Para comprender un poco algunas percepciones sobre la muerte, sintetizo algunos testimonios de personas contemporáneas que estuvieron a punto de morir y por alguna razón sobrevivieron: Una vez atravesada la barrera de la muerte biológica, se accede a un mundo en el que la consciencia y una forma de vida tienen continuidad. La luz al final del túnel, la película de tu vida, la actividad mental se intensificó y aceleró. La percepción de los acontecimientos y la previsión de lo que iba a suceder se veían con una claridad sorprendente. El tiempo se dilató enormemente y los individuos actuaron con suma rapidez y examinaron la realidad con exactitud. A esta fase le seguía un examen rápido de la vida. Lo que culminaba en una experiencia era una sensación de paz trascendental, en la que aparecían imágenes de una belleza sobrenatural y se podía oír música celestial.

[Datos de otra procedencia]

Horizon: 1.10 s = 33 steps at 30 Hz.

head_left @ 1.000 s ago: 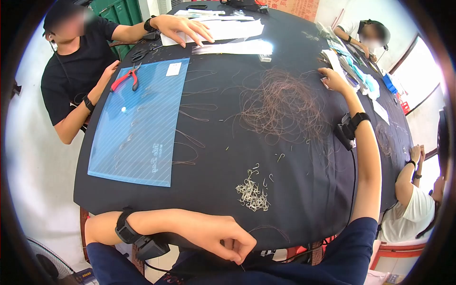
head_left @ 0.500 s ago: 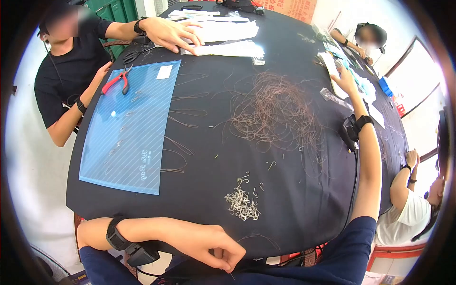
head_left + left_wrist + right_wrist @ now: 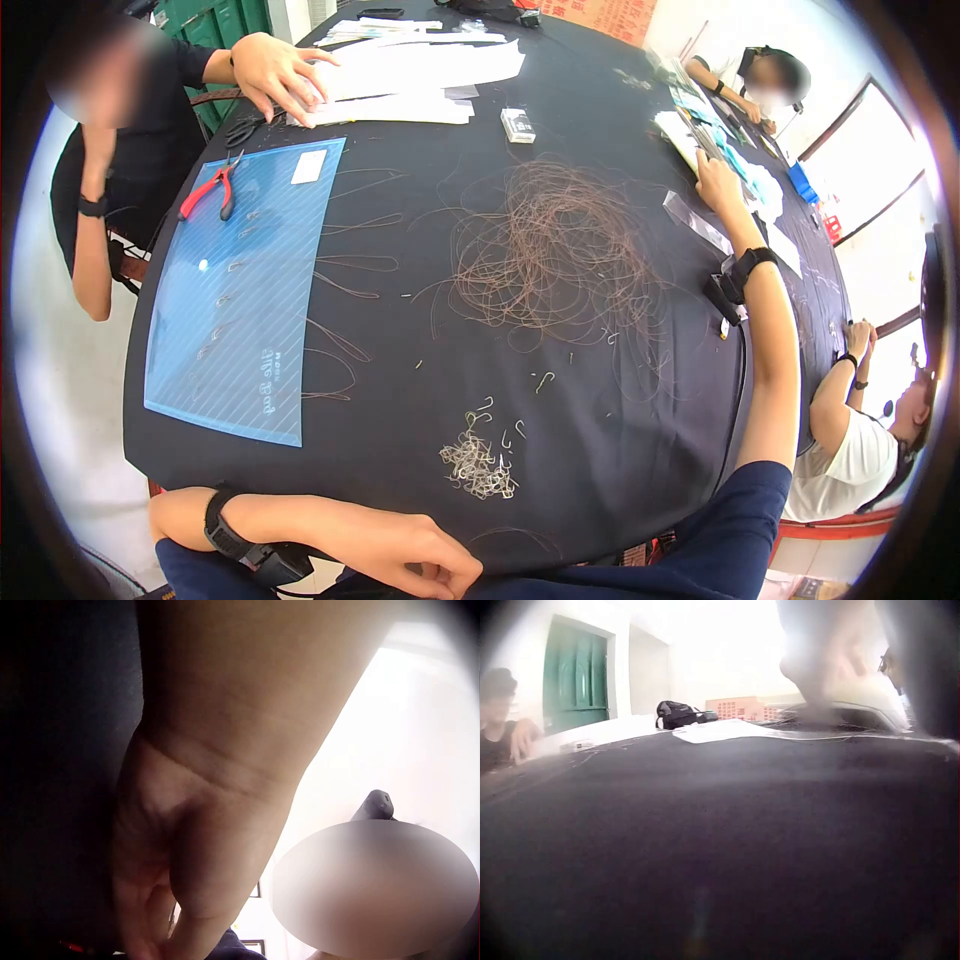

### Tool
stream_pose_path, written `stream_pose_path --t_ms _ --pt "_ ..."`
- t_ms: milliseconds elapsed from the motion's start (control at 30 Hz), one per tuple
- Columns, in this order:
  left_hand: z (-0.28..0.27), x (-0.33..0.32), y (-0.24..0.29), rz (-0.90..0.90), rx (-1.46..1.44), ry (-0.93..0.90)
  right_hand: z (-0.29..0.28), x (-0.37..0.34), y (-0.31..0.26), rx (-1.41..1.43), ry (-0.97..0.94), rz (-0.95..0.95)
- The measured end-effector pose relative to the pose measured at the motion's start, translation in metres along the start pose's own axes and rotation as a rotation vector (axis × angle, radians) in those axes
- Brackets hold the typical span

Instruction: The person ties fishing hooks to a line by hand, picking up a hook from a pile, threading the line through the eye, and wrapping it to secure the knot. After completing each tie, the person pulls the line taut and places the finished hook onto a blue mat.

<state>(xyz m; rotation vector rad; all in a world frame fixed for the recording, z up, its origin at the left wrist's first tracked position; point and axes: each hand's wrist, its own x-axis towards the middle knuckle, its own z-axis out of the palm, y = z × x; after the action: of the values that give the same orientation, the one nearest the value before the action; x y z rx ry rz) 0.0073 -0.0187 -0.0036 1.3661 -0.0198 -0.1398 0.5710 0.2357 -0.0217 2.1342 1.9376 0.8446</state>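
Note:
Low in the head view, my left hand (image 3: pixel 425 560) curls with thumb and fingertips together; a thin thread end showed below this pinch earlier, but the tips are now at the frame's edge. In the left wrist view the hand (image 3: pixel 195 847) has its fingertips cut off at the bottom. My right hand (image 3: pixel 720 185) reaches out to a pile of papers and packets (image 3: pixel 680 135), fingers touching it; their grip is partly hidden. Small metal hooks (image 3: pixel 480 465) lie heaped near the front edge. Behind them spreads a tangle of brown thread (image 3: pixel 555 245).
A blue file bag (image 3: pixel 240 320) on the left bears red-handled pliers (image 3: pixel 223 190) and looped threads. White papers (image 3: pixel 430 70) and a small box (image 3: pixel 518 125) lie farther back. A clear packet (image 3: pixel 698 222) is beside my right forearm. Other people sit around the black table.
My right hand has moved from the table beside the pile onto the pile. The head view has shifted, and my left hand appears lower, still pinched. The person across has raised a hand to the face.

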Motion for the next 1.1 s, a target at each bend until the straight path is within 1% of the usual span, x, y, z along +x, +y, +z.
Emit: stream_pose_path --t_ms 33,67,167,200,300,367,400,500,533,633,700,800,867,967,1000,1100 --pt "0.0 0.0 0.0 0.006 -0.005 0.001 0.0 0.002 0.002 -0.019 0.016 -0.035" --pt "0.0 0.0 0.0 0.002 -0.004 -0.001 -0.002 0.007 0.007 0.027 -0.001 0.02" --pt "-0.002 0.0 0.001 -0.01 -0.001 -0.002 0.038 0.025 0.062 0.364 0.173 0.111" --pt "-0.002 0.0 0.0 -0.015 -0.007 -0.002 0.033 0.021 0.069 0.438 0.317 0.115" --pt "-0.002 0.001 0.001 -0.029 -0.019 -0.004 0.028 0.018 0.102 0.376 0.431 0.188" --pt "-0.003 0.002 0.001 -0.022 -0.019 -0.004 -0.006 0.006 0.096 0.371 0.294 0.41" --pt "-0.004 0.002 0.001 -0.015 -0.019 -0.006 -0.012 0.002 0.095 0.368 0.223 0.521" --pt "-0.003 0.003 0.0 0.0 -0.035 -0.01 0.025 0.002 0.104 0.165 0.232 0.39" --pt "-0.003 0.003 0.0 0.001 -0.042 -0.009 -0.014 -0.014 0.068 0.041 0.147 0.325" --pt "-0.005 0.003 0.002 -0.009 -0.043 -0.016 -0.043 -0.015 0.032 0.142 0.017 0.196" --pt "-0.004 0.003 0.0 0.014 -0.032 -0.011 -0.065 -0.015 0.015 0.24 0.011 0.201" --pt "-0.004 0.003 0.0 0.016 -0.034 -0.008 -0.016 0.026 0.042 0.364 0.149 0.039" --pt "-0.005 0.003 0.0 0.016 -0.042 -0.007 0.003 0.045 0.05 0.448 0.244 -0.074" --pt "-0.006 0.003 0.0 0.021 -0.052 -0.011 -0.018 0.04 0.013 0.656 0.112 -0.019" --pt "-0.006 0.004 0.001 0.019 -0.052 -0.015 -0.002 0.048 0.015 0.75 0.048 0.008" --pt "-0.006 0.003 0.0 0.022 -0.054 -0.017 0.016 0.055 0.011 0.521 -0.076 -0.125"
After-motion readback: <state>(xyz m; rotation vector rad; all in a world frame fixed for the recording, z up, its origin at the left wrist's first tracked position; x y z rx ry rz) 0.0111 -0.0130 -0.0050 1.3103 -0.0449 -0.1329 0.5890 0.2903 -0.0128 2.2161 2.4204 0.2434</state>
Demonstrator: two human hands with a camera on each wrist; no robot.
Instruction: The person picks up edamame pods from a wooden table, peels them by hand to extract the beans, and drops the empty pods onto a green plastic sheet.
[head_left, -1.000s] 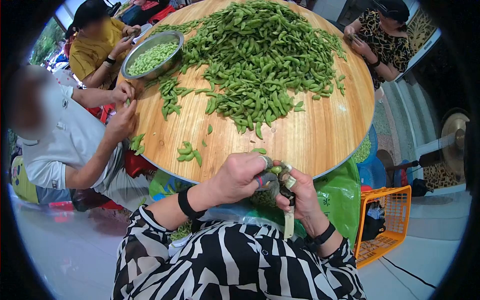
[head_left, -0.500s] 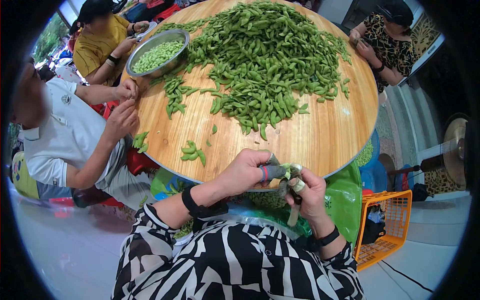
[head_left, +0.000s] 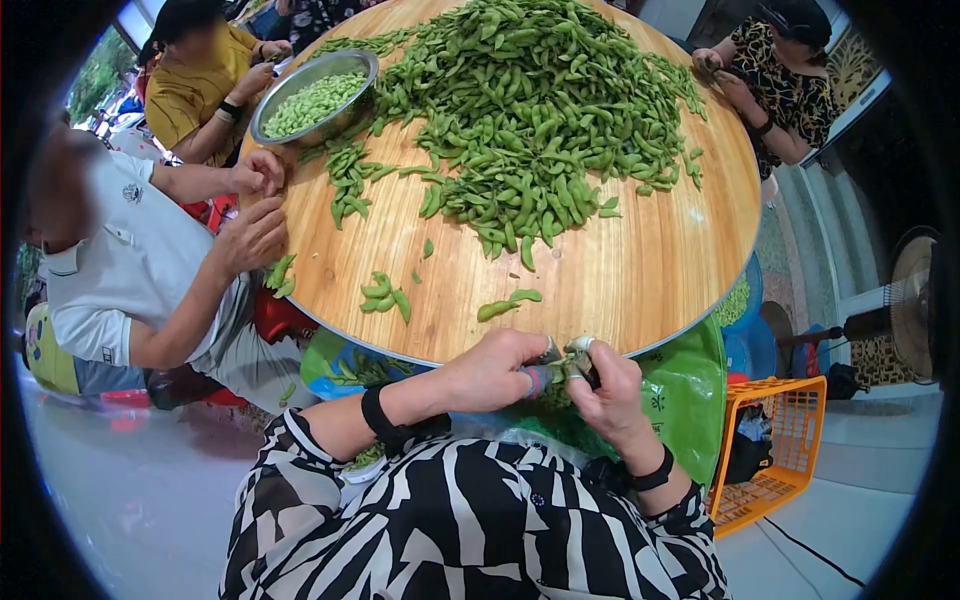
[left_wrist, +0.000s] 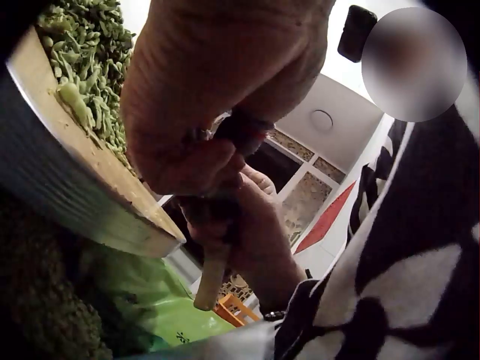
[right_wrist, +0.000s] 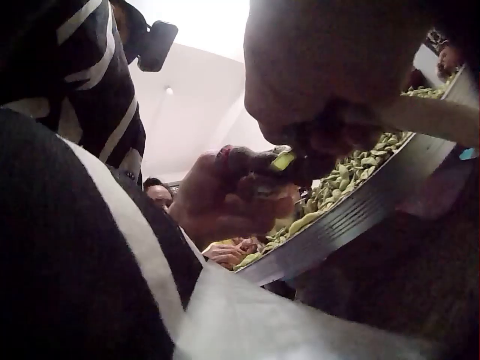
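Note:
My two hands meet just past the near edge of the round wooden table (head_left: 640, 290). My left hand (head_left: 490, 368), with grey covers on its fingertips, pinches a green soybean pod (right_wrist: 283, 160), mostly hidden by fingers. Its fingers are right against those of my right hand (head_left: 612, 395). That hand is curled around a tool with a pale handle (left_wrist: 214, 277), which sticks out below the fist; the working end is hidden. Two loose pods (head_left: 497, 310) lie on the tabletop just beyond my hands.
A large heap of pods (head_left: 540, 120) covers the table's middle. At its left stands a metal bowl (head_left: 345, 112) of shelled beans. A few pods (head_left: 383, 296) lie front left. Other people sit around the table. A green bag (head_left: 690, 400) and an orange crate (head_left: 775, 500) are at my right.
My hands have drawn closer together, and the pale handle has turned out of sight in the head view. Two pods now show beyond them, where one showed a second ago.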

Tenía un amigo que fumaba y tosía mucho, por los pasillos de la universidad a metros de distancia sabías que por ahí andaba por sus tosidos, le dio cáncer de pulmón. No tenía bienes, se mantenía de su salario, era viudo y vivía sólo. Ni feliz ni triste.
Localizaron a un hermano que vivía en Veracruz, fue quien firmó los documentos que testifican que una persona está muerta. Una compañera de trabajo se acercó al hermano del fallecido y le entregó un cofrecillo cerrado con un pequeño candado.
Su hermano me pidió en cierta ocasión que si fallecía le entregara este cofre al familiar más cercano que viniera al funeral.
Con cautela y agradeciendo el gesto de la mujer, tomó el cofre y se fue a abrirlo a donde nadie lo viera. En la parte posterior traía un papelito doblado con un mensaje:
– Va mi herencia –
Con ansiedad abrió el cofrecito que albergaba una pequeña hoja con el siguiente texto:
La certeza
Aguardando,
detrás del muro
yace seguro
esparcido y silente.
Sonriente…
nuestro sepulcro.
Al día siguiente, viajando en tren y tomando pericón a la altura del Cofre de Perote, ni feliz ni triste, el hermano del muerto se regresaba a Veracruz con una certeza indiscutible: en el futuro todos estaremos muertos.